Il futuro della comunicazione e dell’informazione è legato a filo doppio. Ne è convinto il presidente nazionale dell’Ordine dei Giornalisti Carlo Verna che apre, senza riserve, a nuove ipotesi di sinergia e condivisione.

“La legge 150, che disciplina le attività di informazione e di comunicazione delle pubbliche amministrazioni, può essere un modello di convergenza”, precisa. “Sono convinto che il futuro vada in questa direzione e, come rappresentante dell’Ordine dei Giornalisti, vorrei allargare le braccia della nostra organizzazione a chi vuole fare comunicazione all’interno di un preciso perimetro deontologico”.

Presidente, sta cercando di limitare i confini della comunicazione?

Ma no, non sarebbe possibile. La comunicazione è tutto, anche la pubblicità lo è, anche se di parte. L’informazione, invece, è una specie pregiata della comunicazione ed è caratterizzata da regole, due in particolare, non sempre facili da osservare e rispettare nel lavoro quotidiano: il rispetto della verità e il rispetto delle persone.

Non si rischia di fare ulteriore confusione provando a trovare continui punti di contatto tra il mondo dell’informazione e quella comunicazione?

Credo che abbiamo il dovere di porci alcuni interrogativi, di provare a ragionare in un contesto in continua evoluzione. Oggi ci sono diverse figure professionali che si possono svolgere, più o meno indifferentemente, con l’abito del giornalista o del comunicatore. Penso, ad esempio, al social media manager che può tranquillamente essere un giornalista, oltre che naturalmente un comunicatore. Credo ci sia ancora troppa confusione tra ruoli e professioni. E’ chiaro che un giornalista non può fare il pubblicitario. Così come non è difficile pensare a quanti equivoci possano derivare dalla cosiddetta attività di infotainment che, come noto agli addetti ai lavori, unisce informazione e intrattenimento. Credo che il caso Barbara D’Urso sia stato eloquente.

Quel caso, concluso con l’archiviazione della denuncia di esercizio abusivo della professione giornalistica, ha chiarito che la tipologia del programma di Barbara d’Urso è inquadrabile appunto nell’infotainment. Tenere distinti i vari comparti della comunicazione è diventata impresa sempre più complicata.

Non c’è dubbio, ecco perché auspico una sempre maggiore collaborazione tra le diverse forme di comunicazione. Restando al programma della D’Urso, è chiaro che nulla vieta che possa essere condotto da un giornalista, ma in quel caso immagino che non faccia pubblicità e non violi il codice deontologico. E’ una questione molto delicata, dalle conseguenze non facili da prevedere e regolamentare. Le faccio un esempio: se noi, come Ordine, tuteliamo i minori, evitando di darne le generalità nell’ambito di un servizio del Tg, non è poi accettabile che in un’altra trasmissione, magari di intrattenimento, si intervisti lo stesso minore che quindi, alla fine, non sarà stato tutelato.

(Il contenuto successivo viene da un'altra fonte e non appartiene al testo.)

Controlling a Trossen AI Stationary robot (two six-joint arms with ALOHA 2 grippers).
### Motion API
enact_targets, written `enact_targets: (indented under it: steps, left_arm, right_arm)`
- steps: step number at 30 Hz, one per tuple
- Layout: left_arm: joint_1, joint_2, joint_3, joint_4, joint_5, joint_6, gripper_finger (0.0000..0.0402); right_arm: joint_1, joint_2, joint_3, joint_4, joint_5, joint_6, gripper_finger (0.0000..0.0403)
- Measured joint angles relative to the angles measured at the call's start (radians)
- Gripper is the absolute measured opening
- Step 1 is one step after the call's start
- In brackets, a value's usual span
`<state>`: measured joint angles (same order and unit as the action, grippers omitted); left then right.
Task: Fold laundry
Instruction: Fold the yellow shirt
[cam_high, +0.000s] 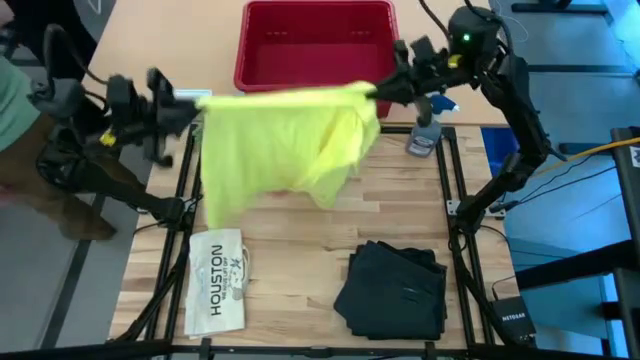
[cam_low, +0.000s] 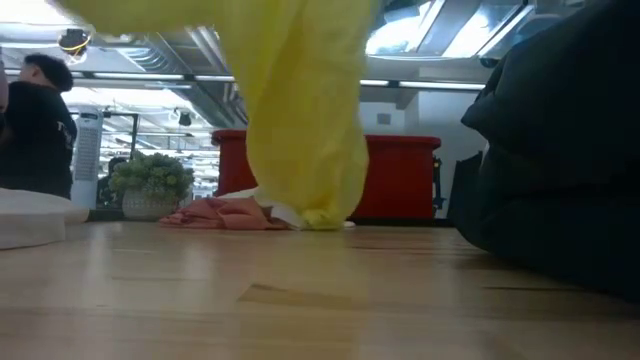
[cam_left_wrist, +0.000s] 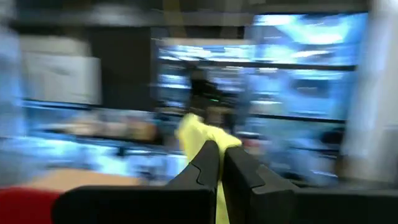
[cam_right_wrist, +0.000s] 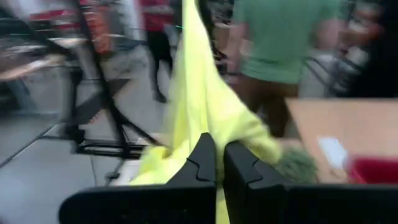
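Looking down on my wooden table, the largest thing I see is the bright yellow T-shirt, stretched in the air above the table's far half, its lower edge hanging near the wood in the low view. Next in size, the folded black trousers rest at the near right, with a red basket at the far edge. A flat white item printed HOUSTON lies at the near left, and a pink cloth sits low in front of the basket. My left gripper is clamped shut on the shirt's left end; my right gripper is pinched closed on its right end. My worry: each pinch holds only a small bit of fabric, so pulling the arms farther apart could slip a corner free, and lowering unevenly could bunch the shirt into wrinkles.
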<state>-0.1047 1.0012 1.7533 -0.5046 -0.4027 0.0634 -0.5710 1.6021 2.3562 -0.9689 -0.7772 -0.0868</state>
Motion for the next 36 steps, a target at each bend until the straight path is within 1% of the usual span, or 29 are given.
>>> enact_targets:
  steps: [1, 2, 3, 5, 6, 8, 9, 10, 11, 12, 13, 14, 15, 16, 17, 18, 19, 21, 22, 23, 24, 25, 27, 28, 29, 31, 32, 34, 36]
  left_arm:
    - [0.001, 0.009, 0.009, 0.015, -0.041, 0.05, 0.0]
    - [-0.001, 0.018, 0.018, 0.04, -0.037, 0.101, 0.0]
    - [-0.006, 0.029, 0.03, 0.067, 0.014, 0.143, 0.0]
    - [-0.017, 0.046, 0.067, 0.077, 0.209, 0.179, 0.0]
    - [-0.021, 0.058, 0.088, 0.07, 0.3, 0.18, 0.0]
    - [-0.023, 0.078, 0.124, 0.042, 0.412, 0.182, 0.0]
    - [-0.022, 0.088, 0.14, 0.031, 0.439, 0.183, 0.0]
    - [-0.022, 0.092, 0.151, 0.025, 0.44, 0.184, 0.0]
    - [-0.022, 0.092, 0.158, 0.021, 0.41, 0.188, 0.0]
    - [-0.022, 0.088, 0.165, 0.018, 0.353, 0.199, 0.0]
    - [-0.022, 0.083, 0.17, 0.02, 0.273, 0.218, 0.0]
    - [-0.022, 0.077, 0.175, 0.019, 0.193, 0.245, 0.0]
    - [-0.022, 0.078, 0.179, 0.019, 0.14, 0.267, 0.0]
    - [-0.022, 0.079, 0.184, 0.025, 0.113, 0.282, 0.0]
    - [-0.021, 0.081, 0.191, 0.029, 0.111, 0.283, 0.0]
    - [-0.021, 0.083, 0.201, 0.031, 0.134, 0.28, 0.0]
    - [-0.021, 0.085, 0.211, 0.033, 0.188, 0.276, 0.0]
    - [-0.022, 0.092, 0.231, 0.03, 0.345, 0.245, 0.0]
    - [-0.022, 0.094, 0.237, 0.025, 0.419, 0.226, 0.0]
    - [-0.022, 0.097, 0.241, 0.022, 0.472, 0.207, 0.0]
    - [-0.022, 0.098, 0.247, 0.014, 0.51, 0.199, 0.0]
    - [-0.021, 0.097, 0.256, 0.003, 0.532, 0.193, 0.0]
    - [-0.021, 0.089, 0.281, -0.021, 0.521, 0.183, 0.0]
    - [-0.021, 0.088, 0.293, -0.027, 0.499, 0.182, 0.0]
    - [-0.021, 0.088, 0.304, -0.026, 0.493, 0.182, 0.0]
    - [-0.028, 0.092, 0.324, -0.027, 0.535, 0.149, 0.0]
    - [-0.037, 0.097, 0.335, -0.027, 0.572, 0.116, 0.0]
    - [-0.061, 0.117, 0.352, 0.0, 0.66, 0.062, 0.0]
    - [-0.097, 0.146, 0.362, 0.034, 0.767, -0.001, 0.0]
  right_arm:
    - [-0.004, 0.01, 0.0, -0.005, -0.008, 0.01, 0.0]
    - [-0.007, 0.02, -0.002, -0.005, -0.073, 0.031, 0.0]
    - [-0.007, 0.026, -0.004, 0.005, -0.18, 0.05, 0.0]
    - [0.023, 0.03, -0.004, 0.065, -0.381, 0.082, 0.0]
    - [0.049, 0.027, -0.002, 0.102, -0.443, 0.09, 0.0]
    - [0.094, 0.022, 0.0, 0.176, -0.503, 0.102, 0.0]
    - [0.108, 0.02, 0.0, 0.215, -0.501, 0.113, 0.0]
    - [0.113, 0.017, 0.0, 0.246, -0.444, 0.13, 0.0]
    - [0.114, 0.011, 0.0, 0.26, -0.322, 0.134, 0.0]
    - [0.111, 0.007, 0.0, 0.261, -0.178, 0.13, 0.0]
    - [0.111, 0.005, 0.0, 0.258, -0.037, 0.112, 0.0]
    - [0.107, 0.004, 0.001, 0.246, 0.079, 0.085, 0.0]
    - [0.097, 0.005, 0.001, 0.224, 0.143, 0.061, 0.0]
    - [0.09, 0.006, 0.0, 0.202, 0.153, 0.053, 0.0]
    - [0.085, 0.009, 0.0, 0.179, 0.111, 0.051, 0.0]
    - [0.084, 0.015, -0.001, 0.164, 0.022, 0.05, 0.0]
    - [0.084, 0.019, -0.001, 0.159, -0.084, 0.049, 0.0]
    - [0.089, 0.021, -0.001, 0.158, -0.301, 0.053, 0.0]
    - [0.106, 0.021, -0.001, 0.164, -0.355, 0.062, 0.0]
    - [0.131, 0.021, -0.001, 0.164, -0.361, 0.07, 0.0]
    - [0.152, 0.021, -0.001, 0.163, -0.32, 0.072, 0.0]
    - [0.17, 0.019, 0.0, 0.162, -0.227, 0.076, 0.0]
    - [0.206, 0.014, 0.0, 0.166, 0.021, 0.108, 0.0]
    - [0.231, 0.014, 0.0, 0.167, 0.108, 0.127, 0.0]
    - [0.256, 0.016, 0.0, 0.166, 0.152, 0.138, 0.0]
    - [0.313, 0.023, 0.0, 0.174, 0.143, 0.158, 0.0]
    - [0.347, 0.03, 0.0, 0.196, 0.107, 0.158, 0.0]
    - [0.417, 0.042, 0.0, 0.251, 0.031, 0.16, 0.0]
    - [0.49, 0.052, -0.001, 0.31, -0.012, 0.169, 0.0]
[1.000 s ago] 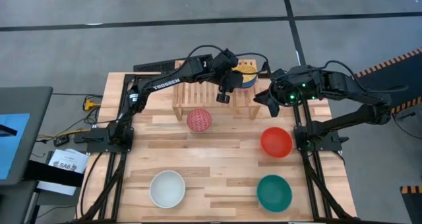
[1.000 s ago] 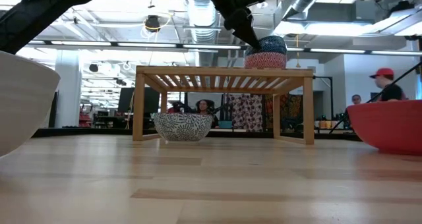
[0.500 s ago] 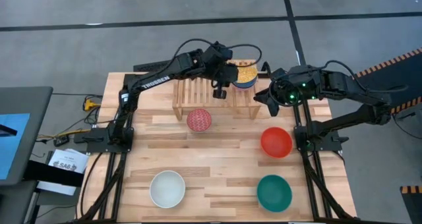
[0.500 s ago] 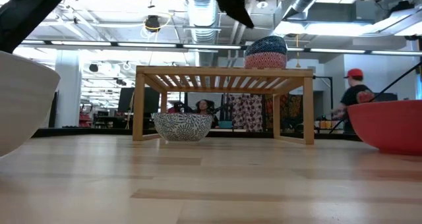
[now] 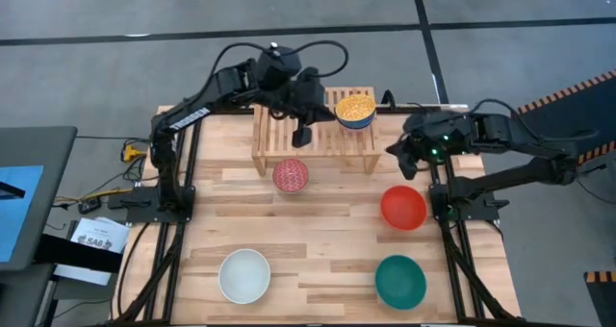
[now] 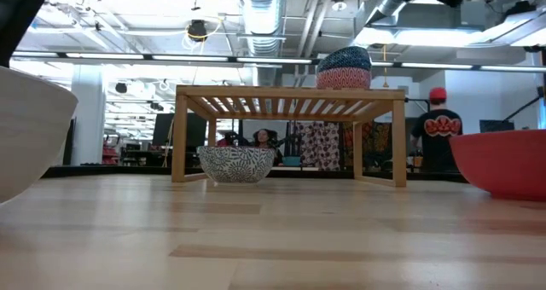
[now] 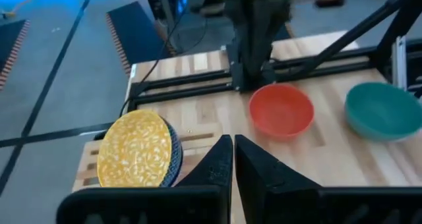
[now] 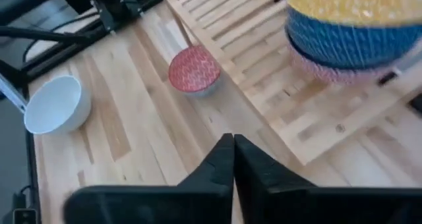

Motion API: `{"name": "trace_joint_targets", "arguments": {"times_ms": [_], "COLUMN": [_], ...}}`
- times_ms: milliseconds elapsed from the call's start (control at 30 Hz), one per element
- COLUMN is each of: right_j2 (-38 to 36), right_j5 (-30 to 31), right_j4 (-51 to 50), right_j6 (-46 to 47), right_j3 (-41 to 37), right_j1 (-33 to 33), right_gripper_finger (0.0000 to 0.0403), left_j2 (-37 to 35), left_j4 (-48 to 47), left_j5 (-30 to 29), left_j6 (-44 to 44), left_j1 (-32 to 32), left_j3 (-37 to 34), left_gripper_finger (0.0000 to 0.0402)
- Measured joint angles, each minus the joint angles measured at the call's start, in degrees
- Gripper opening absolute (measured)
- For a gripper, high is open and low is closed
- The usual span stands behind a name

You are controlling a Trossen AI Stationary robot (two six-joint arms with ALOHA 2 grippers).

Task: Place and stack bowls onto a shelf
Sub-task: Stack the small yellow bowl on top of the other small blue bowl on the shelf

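The light-wood shelf stands at the table's far middle. On its right end rests a stack with the yellow patterned bowl nested in the blue-striped bowl; it also shows in the left wrist view, the right wrist view and the low view. My left gripper is shut and empty above the shelf, left of the stack. My right gripper is shut and empty off the shelf's right end. The pink-red patterned bowl sits on the table just in front of the shelf.
The red bowl sits on the table at the right, the teal bowl near right, the white bowl near left. The shelf's left half is bare. A person stands in the room beyond.
My left gripper has drawn away from the stack, going up and toward the table's left over the shelf; it has left the low view. The stack stays on the shelf. My right gripper has shifted slightly toward the table's near edge.
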Motion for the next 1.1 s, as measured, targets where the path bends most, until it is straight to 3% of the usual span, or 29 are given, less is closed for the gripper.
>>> {"name": "trace_joint_targets", "arguments": {"times_ms": [133, 300, 533, 633, 800, 967, 1100], "right_j2": [-8.11, -15.64, -19.92, -20.11, -19.74, -18.30, -13.60], "right_j5": [-0.84, -0.83, -0.30, -0.24, -0.23, 3.36, 9.92], "right_j4": [6.82, 11.92, 14.29, 16.01, 15.93, 19.41, 28.70], "right_j6": [1.98, 2.10, -0.37, -1.35, -1.45, -1.52, -2.65], "right_j3": [-8.30, -13.54, -13.92, -13.95, -13.95, -13.95, -13.92], "right_j1": [0.62, 1.11, 0.96, 0.94, 0.96, 0.61, -1.16], "right_gripper_finger": [0.0022, 0.0029, 0.0017, 0.0021, 0.0018, 0.0017, 0.0017], "left_j2": [0.07, 0.06, 0.08, -1.30, -12.41, -30.98, -43.48], "left_j4": [2.50, 5.08, 6.20, 8.11, 19.15, 45.08, 61.03], "left_j5": [-0.54, -7.19, -12.85, -13.55, -17.28, -19.31, -19.26], "left_j6": [-2.63, -5.35, -6.72, -8.45, -10.25, -13.99, -14.95], "left_j1": [-1.72, -4.81, -8.20, -8.50, -10.03, -9.80, -9.73], "left_j3": [-0.04, -0.04, -0.30, -4.40, -23.81, -53.43, -70.92], "left_gripper_finger": [0.0000, 0.0000, 0.0000, 0.0000, 0.0000, 0.0000, 0.0000]}}
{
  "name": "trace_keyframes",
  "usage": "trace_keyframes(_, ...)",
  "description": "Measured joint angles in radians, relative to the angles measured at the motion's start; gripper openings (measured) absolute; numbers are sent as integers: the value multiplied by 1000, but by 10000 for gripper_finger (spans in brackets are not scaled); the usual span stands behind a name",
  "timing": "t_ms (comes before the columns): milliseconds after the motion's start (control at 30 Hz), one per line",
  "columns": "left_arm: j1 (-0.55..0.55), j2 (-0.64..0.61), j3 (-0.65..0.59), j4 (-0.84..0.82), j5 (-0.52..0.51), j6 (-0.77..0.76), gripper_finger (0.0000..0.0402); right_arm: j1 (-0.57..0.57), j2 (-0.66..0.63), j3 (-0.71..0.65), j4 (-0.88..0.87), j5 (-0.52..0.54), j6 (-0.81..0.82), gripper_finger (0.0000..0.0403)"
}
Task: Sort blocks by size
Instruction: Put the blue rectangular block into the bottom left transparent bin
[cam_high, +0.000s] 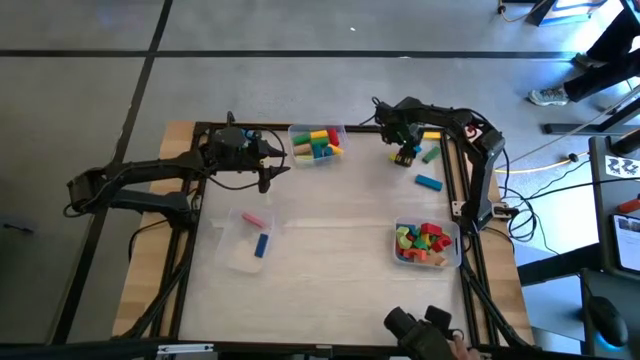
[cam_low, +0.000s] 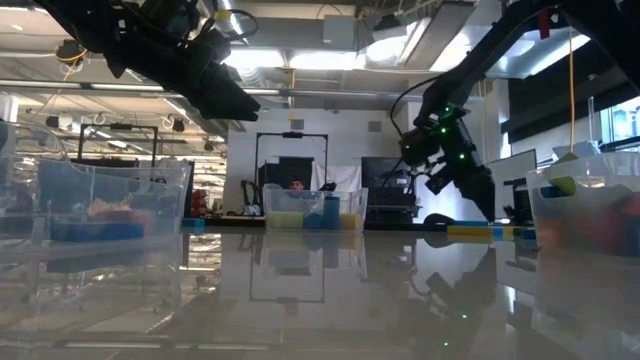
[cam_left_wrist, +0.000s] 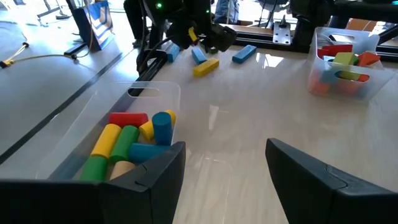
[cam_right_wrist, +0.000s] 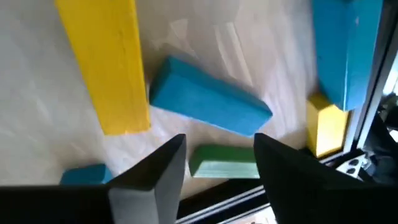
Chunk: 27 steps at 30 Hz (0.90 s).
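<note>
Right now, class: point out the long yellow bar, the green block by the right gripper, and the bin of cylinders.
long yellow bar (cam_right_wrist: 112, 68), right wrist view, mid top face.
green block (cam_right_wrist: 222, 162), right wrist view, top face.
bin of cylinders (cam_left_wrist: 163, 92), left wrist view, clear far rim.

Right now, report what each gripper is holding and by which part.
Nothing is held. The left gripper hangs open and empty beside the bin of cylinders. The right gripper is open over loose bars, a green bar between its fingers, ungripped.

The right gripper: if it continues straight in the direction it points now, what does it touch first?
Probably the green block between the open fingers of the right gripper, with a blue block just beyond; depth is unclear.
</note>
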<state>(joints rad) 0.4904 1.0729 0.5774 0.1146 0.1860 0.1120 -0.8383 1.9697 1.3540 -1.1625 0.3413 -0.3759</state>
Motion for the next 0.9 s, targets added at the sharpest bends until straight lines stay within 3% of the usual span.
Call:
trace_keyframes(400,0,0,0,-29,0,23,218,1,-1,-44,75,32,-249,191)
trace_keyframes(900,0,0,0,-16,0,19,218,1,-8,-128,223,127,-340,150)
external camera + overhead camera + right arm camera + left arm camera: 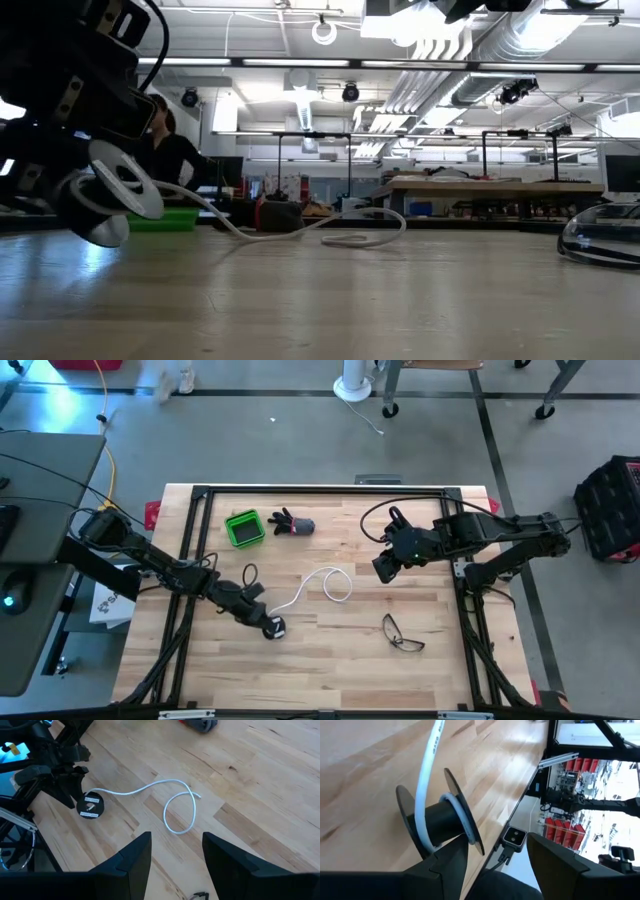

Tutto diventa ancora più complicato se si pensa al web.

Qui il problema non è più nazionale, ma diventa addirittura mondiale. Il web comporta rischi ed opportunità di ogni tipo: occorrerebbero delle policy di responsabilità. In questo contesto l’opera dei giornalisti diventa fondamentale, siamo noi i medici delle “fake news”. Di fronte ad una notizia che circola, infatti, il cittadino deve poter avere gli strumenti giusti per controllarne la veridicità. Un iter che non può che fare capo al giornalista che deve rappresentare sempre una fonte autorevole e attendibile. Anzi, più che il giornalista e quindi la singola persona, verso la quale la fiducia può comunque venire meno o essere messa in discussione, è importante l’attendibilità della testata che deve rappresentare un baluardo, un punto di riferimento sicuro.

In questo senso può essere di aiuto il bollino di garanzia sugli articoli di cui sta discutendo da diverso tempo l’Ordine dei Giornalisti?

E’ un’ipotesi al vaglio, sulla quale ci stiamo confrontando. Siamo ancora in fase di analisi, mi sembra prematuro parlarne. Una cosa è certa: come Ordine ci stiamo attrezzando per affrontare e annullare il fenomeno delle “fake news” e non solo. Stiamo valutando tutti gli aspetti, il confronto è aperto e assolutamente costruttivo.